Practice item. Set the material below down again exactly, with no pictures.
* * * *
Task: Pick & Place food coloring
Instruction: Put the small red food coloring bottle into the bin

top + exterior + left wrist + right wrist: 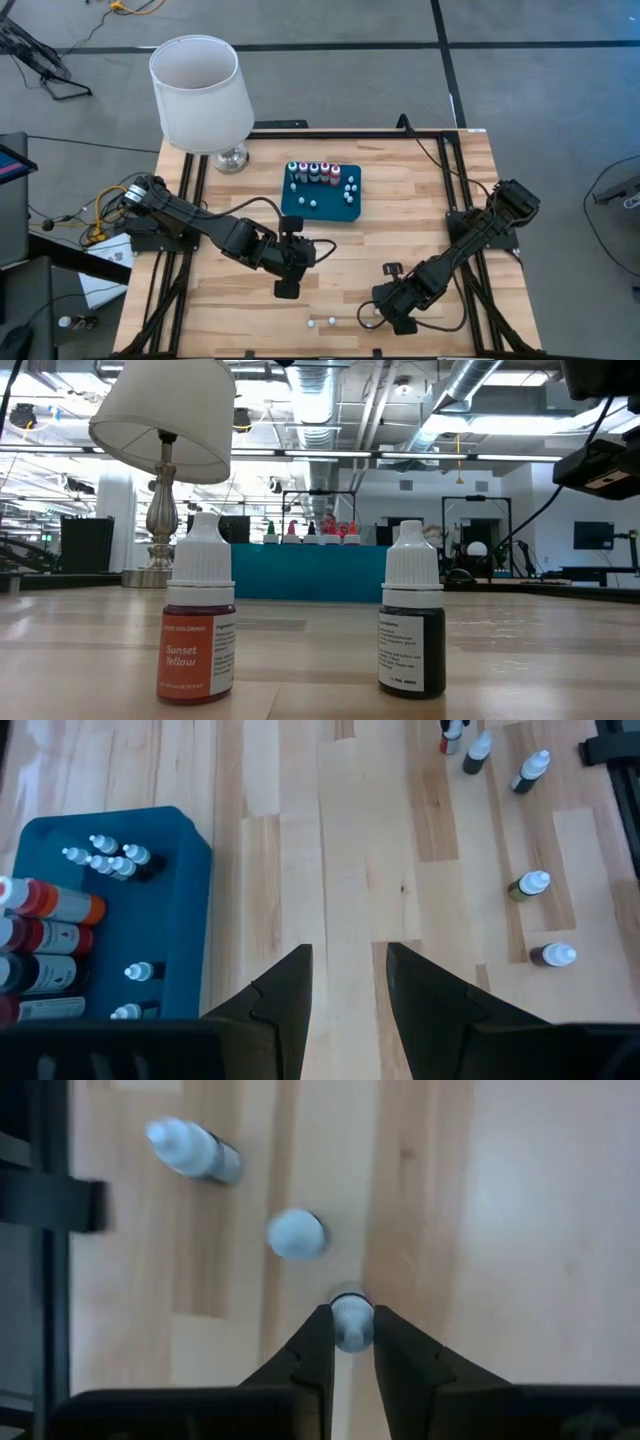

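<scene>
White cap of a food coloring bottle (351,1323) sits squarely between the right gripper's (351,1342) jaws; the jaws stand close on either side of it, touching or all but touching, so read as clamped on the bottle. Bottle stands upright on the wood worktop (420,200), long axis vertical, and the jaws come at it from above along that axis. In the high view this right gripper (392,312) is low at the near edge, right of centre.

Two more loose bottles (296,1234) stand just beyond the gripped one, near but apart from it. Others stand in the teal tray (322,207) at the far middle, well apart from the right gripper, lying far and to its left. A lift and a carry that way looks like the coming move.

Left gripper (286,287) hangs mid-worktop, nearer the tray than the right one; its jaws are apart with bare wood between them, holding nothing.

Low view: orange-bodied bottle (197,622) reads "Sunset Yellow"; dark bottle (412,623) beside it carries small print, not legible. White-shaded lamp (200,95) at the far left.
</scene>
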Tool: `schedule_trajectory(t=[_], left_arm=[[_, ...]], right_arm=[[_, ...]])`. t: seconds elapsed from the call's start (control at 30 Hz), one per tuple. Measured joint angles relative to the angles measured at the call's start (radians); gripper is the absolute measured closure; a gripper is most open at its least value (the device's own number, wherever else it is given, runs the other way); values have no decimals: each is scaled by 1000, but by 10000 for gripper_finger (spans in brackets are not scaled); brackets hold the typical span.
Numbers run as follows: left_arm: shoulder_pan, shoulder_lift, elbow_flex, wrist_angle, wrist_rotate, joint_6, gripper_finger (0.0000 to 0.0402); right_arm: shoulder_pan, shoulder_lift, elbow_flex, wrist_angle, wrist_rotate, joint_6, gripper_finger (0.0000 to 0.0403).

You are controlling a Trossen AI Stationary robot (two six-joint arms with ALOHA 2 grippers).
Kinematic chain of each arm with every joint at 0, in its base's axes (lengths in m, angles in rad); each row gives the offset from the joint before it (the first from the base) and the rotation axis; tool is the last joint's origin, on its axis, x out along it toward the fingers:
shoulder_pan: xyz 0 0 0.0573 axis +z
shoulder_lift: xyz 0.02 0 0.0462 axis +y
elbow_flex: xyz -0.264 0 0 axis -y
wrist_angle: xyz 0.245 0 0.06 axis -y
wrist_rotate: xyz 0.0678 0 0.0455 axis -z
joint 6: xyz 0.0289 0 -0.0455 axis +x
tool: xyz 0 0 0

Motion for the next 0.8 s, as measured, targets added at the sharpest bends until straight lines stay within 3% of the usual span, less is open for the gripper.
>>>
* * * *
-- RESULT FOR THIS EXERCISE --
Task: Pick & Place food coloring
Instruction: Put the small red food coloring bottle into the bin

top + exterior + left wrist + right wrist: 

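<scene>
White cap of a food coloring bottle (351,1323) sits squarely between the right gripper's (351,1342) jaws; the jaws stand close on either side of it, touching or all but touching, so read as clamped on the bottle. Bottle stands upright on the wood worktop (420,200), long axis vertical, and the jaws come at it from above along that axis. In the high view this right gripper (392,312) is low at the near edge, right of centre.

Two more loose bottles (296,1234) stand just beyond the gripped one, near but apart from it. Others stand in the teal tray (322,207) at the far middle, well apart from the right gripper, lying far and to its left. A lift and a carry that way looks like the coming move.

Left gripper (286,287) hangs mid-worktop, nearer the tray than the right one; its jaws are apart with bare wood between them, holding nothing.

Low view: orange-bodied bottle (197,622) reads "Sunset Yellow"; dark bottle (412,623) beside it carries small print, not legible. White-shaded lamp (200,95) at the far left.
</scene>
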Tool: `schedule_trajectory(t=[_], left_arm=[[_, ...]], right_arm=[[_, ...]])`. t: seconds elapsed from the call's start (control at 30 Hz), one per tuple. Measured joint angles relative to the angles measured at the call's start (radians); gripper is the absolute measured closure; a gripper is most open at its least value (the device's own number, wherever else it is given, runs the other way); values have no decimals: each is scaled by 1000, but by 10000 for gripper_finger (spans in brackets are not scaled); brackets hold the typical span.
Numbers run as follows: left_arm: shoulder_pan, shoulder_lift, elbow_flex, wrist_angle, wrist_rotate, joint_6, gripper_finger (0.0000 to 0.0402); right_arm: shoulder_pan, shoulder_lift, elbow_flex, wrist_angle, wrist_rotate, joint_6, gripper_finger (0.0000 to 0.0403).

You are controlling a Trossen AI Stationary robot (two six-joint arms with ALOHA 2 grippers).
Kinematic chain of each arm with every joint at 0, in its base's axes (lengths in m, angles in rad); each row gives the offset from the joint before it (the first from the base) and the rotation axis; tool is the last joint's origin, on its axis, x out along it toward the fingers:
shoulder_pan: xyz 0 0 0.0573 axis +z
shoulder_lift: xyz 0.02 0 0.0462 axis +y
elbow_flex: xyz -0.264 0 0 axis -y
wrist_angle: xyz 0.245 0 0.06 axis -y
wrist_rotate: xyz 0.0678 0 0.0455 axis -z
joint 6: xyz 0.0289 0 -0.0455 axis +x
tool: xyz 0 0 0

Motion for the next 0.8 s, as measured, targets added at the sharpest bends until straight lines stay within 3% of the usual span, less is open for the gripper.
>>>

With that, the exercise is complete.